The IEA is an intergovernmental organization established under the framework of the Organization for Economic Development and Co-operation. The Paris-based body operates under a Governing Board made up of the energy ministers of the member countries, which include Canada and other leading industrial states.
The IEA publishes an annual report, World Energy Outlook, which is the leading source of data for global oil, natural gas, and coal production. For many years the IEA has prepared baseline projections, also referred to as “business as usual” studies, which have calculated the future demand for crude oil on the assumption that the world’s industrial economies continue to grow based on currently existing energy systems and policies, that is, accepting that our present dependency on oil, coal, and natural gas remains substantially unchanged.
In more recent years, the IEA has also developed a series of alternative scenarios designed to show the lower levels of oil, coal, and natural gas production required to limit warming to 2°C, 1.8°C, and 1.5°C.
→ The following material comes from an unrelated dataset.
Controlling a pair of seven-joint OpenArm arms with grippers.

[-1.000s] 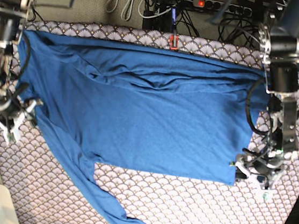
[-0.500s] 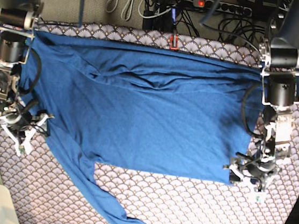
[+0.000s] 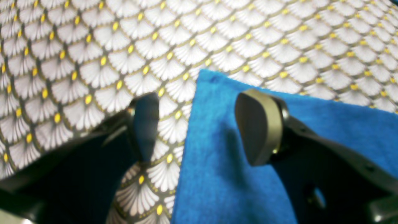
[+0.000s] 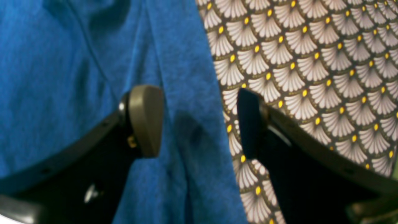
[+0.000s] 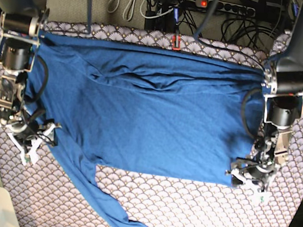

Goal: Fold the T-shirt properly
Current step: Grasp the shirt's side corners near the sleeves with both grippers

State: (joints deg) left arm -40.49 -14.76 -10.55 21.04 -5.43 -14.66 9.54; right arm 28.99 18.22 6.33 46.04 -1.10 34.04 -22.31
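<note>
T-shirt [image 5: 151, 113]: one; open grippers: two.

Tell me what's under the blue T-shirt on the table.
The T-shirt lies on a scallop-patterned table cloth, which shows all around it and between the open left claw. Whatever lies beneath the shirt's middle is covered.

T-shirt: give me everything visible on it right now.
The T-shirt is plain medium blue, a soft knit with no print. It lies spread flat on the scallop-patterned table cloth, with creases bunched along its far edge and one long sleeve trailing toward the near edge of the base view. The left gripper stands open straddling its hem corner; the right gripper stands open straddling its edge by the sleeve. Neither has closed on the fabric.
</note>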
Between 2010 and 2017, the IEA published its 2°C scenario, called the “450 Scenario”, which was in that period the most widely known study examining the scale of the reductions in global oil, coal, and natural gas consumption that would be required to keep the rise in average global surface temperature within the 2°C warming limit. The version of the 450 Scenario that was published in late 2015 in World Energy Outlook 2015 (a year before Canada approved the TMX pipeline expansion project) concluded that in order to have a 50-50 chance of limiting warming to 2°C, global oil production would have to start declining by 2020 and be reduced from 90.6 million barrels per day (bpd) – the production level reached in 2014 – down to 74.1 million bpd by 2040, a 20% reduction over 25 years.
The IEA ceased publishing the 450 Scenario in 2017 after it became the subject of broad criticism because a 50% chance of a successful outcome was an obviously unsatisfactory guide for developing safe public policy. The 450 Scenario had also failed to address the much deeper cuts that would be required to meet the new and more challenging 1.5°C goal, which was adopted at the Paris Conference in December 2015.
On November 8, 2019, in its World Energy Outlook 2019 report, the IEA published a new scenario, the “Sustainable Development Scenario”, which replaced the 450 Scenario. It was designed to calculate how much global oil consumption would need to decline to give us a 66% probability of keeping the temperature increase below 1.8°C. The scenario analysis concluded that global oil use would need to be reduced from the 2018 level of 97.7 million bpd down to 87.1 million bpd by 2030 and further decline to 66.9 million bpd by 2040 (10% by 2030 and 31 % by 2040).
The IEA’s “Net-Zero by 2050 Scenario” was published on May 18, 2021. The most important contribution of the IEA’s new study is its candid warning about the immediacy of the need to halt any further expansion of oil production. It concluded that to give the world even a 50-50 chance to keep the heating of the earth to within the 1.5°C threshold, within this decade a 25% reduction in global oil production would be required, down to 72 million bpd by 2030, and that a 50% cut to 44 million bpd must be achieved by 2040.